Task directions:
Go through the entries below and copy each line that holds the word "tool".

[Data section — start]

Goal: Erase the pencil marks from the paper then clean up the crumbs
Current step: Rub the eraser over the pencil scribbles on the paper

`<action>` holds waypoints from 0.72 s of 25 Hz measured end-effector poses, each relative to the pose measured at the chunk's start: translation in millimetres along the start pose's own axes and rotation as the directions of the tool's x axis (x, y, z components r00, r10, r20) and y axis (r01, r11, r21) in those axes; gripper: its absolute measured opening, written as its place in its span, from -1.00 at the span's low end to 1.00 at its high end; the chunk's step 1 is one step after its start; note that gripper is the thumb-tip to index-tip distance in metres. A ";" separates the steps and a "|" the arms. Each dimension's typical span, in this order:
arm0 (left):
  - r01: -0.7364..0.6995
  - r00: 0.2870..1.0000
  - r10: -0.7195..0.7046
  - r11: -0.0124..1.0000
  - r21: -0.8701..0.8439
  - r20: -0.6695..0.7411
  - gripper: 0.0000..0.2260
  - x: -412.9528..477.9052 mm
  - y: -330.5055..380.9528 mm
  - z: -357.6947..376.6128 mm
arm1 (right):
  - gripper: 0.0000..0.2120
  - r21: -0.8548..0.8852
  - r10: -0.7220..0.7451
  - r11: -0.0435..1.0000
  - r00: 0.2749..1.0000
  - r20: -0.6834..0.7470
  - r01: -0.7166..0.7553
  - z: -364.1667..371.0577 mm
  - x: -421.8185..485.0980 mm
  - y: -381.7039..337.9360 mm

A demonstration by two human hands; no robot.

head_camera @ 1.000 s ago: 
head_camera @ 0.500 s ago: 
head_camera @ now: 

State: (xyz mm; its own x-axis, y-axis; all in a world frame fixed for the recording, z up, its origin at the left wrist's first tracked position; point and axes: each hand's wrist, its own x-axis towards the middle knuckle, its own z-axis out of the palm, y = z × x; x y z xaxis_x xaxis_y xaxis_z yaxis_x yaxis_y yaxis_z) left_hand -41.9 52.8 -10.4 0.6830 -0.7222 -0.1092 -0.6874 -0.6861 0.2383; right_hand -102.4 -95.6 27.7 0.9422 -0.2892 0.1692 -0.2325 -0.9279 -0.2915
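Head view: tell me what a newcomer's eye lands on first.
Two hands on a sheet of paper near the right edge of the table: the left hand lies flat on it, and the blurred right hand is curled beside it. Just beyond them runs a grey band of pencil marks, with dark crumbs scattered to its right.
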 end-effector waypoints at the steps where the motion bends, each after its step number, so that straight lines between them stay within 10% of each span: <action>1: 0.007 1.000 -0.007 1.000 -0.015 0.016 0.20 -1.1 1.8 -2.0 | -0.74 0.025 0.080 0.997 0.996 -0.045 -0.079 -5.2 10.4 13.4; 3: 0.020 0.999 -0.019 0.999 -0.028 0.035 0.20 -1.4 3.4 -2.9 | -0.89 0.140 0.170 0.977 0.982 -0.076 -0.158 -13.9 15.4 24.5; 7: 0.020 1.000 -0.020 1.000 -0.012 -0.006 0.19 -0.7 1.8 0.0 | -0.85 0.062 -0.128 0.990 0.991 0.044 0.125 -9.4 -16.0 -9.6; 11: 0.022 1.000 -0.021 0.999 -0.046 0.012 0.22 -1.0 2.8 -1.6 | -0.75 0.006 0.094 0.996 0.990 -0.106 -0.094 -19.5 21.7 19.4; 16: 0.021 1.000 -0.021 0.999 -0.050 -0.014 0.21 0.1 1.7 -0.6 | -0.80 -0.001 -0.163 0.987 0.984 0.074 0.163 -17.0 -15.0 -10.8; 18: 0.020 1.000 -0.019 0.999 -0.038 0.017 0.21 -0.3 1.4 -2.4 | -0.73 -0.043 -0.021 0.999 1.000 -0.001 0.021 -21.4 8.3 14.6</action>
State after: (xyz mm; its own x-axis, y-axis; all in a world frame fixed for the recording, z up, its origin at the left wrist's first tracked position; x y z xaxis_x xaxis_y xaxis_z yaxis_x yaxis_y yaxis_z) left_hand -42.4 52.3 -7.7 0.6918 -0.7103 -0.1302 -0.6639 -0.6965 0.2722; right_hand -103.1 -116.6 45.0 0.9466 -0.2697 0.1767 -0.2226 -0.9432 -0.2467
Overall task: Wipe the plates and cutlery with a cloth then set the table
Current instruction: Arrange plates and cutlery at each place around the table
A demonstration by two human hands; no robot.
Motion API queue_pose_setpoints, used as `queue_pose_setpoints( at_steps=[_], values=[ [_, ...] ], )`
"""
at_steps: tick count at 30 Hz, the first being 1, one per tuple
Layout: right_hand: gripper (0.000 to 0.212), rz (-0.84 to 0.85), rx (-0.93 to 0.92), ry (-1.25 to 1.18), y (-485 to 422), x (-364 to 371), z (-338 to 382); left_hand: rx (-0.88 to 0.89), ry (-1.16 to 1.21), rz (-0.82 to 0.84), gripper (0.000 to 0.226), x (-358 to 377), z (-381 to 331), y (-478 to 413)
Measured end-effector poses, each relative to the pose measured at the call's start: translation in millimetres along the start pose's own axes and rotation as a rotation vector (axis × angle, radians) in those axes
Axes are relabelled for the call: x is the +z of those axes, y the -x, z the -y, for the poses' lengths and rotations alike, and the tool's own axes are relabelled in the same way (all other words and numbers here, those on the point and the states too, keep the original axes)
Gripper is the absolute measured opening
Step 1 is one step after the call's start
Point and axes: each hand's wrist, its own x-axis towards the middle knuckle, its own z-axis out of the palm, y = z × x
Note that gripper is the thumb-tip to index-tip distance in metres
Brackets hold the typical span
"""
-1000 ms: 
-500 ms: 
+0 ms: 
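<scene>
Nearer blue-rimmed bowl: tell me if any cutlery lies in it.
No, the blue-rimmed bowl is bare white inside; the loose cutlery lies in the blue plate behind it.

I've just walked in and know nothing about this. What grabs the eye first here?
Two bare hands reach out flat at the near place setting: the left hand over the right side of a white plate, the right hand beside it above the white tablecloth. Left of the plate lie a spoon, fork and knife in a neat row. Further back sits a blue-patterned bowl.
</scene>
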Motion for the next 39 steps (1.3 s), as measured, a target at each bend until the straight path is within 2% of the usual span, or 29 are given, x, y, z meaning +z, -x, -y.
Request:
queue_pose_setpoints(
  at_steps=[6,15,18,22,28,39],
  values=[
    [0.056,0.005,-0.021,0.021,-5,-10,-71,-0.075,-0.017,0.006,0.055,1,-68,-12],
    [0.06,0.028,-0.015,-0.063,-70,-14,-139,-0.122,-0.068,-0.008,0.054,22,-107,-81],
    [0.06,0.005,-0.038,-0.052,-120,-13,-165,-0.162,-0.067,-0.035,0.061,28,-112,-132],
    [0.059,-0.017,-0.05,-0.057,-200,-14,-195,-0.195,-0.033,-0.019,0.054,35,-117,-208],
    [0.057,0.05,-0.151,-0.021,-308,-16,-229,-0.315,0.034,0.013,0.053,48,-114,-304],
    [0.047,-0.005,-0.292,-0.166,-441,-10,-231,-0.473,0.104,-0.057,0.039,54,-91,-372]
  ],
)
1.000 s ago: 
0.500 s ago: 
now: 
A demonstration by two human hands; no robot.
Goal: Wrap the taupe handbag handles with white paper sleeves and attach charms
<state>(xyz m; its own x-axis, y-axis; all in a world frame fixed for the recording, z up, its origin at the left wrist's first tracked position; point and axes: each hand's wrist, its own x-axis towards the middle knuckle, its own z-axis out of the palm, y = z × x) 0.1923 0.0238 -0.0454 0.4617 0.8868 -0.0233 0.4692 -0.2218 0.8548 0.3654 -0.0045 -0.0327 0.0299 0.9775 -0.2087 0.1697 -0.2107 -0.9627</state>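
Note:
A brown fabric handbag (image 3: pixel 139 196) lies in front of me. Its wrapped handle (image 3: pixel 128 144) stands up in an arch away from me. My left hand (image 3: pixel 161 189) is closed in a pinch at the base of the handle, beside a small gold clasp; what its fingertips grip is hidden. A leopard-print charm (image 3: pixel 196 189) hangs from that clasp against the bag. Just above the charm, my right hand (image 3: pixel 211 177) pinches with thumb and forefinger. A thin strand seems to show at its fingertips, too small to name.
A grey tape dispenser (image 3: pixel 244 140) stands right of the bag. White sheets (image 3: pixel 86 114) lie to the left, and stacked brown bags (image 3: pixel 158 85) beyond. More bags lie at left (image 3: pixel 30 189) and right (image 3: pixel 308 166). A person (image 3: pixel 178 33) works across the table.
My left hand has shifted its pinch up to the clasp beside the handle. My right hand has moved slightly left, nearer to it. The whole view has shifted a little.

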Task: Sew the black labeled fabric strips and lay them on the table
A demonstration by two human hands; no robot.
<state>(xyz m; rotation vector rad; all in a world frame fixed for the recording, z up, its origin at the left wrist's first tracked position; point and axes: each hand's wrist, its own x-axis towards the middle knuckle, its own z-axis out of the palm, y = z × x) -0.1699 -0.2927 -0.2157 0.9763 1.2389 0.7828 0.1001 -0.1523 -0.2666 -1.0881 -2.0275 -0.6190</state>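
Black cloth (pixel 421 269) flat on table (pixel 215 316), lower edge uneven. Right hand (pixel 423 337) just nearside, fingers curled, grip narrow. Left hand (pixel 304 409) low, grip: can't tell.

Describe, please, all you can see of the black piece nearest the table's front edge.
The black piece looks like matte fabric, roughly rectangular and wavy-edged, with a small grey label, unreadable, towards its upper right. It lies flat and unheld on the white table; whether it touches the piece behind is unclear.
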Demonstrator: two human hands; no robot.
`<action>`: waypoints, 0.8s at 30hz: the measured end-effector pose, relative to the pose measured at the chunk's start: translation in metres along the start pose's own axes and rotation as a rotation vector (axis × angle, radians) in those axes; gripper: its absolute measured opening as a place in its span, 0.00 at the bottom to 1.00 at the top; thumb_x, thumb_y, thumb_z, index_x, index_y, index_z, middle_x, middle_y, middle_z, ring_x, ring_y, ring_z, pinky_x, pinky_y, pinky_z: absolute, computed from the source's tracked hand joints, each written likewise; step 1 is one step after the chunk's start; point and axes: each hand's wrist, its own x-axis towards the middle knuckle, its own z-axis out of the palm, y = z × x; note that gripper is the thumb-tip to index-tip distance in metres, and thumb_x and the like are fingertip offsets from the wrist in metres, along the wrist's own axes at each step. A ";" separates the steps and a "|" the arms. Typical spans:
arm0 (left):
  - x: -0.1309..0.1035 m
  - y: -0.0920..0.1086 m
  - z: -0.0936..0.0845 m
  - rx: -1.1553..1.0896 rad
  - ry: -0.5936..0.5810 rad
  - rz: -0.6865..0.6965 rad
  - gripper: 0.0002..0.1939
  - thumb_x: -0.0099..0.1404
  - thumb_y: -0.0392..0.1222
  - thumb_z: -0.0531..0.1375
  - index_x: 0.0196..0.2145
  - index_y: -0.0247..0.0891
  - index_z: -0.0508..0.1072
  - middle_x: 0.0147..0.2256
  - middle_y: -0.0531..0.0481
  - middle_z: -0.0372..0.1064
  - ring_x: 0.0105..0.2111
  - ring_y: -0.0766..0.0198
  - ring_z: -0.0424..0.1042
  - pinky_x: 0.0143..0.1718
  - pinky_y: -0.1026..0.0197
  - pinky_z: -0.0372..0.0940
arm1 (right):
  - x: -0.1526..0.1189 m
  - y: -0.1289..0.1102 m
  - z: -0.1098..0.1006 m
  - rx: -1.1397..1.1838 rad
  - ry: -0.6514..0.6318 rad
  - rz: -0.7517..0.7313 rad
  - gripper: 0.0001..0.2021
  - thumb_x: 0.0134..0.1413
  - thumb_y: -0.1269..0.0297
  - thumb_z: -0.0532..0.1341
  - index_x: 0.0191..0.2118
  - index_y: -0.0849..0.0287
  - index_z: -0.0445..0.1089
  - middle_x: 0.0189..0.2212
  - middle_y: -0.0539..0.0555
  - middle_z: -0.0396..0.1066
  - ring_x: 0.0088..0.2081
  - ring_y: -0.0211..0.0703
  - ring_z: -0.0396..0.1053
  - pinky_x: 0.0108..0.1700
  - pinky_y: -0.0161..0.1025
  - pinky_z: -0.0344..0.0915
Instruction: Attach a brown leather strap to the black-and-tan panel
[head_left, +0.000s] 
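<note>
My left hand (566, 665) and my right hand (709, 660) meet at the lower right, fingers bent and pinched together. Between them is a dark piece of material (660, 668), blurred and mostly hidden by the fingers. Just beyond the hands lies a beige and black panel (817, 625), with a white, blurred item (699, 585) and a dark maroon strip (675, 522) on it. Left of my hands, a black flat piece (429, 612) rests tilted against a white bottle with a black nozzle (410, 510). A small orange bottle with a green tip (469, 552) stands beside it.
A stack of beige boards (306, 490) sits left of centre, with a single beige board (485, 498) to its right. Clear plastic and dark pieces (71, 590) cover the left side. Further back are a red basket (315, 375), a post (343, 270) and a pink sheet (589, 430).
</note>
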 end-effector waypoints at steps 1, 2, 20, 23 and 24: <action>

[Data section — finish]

Worked solution:
`<action>` holds waypoints from 0.72 s of 25 Hz measured end-effector poses, each relative to the pose measured at the chunk's start: translation in millimetres along the start pose's own axes and rotation as the directions of the tool's x axis (x, y, z components r00, r10, r20) and y axis (r01, r11, r21) in those axes; gripper: its absolute measured opening, written as its place in its span, from -1.00 at the span's low end to 1.00 at its high end; the chunk's step 1 is one step after its start; note that gripper is the thumb-tip to index-tip distance in metres. A ";" separates the steps and a "|" the arms. Each dimension's typical span, in this order:
Axes are relabelled for the call: x is the +z of those axes, y the -x, z the -y, for the poses' lengths and rotations alike, and the tool's own axes are relabelled in the same way (all other words and numbers here, those on the point and the states too, keep the original axes)

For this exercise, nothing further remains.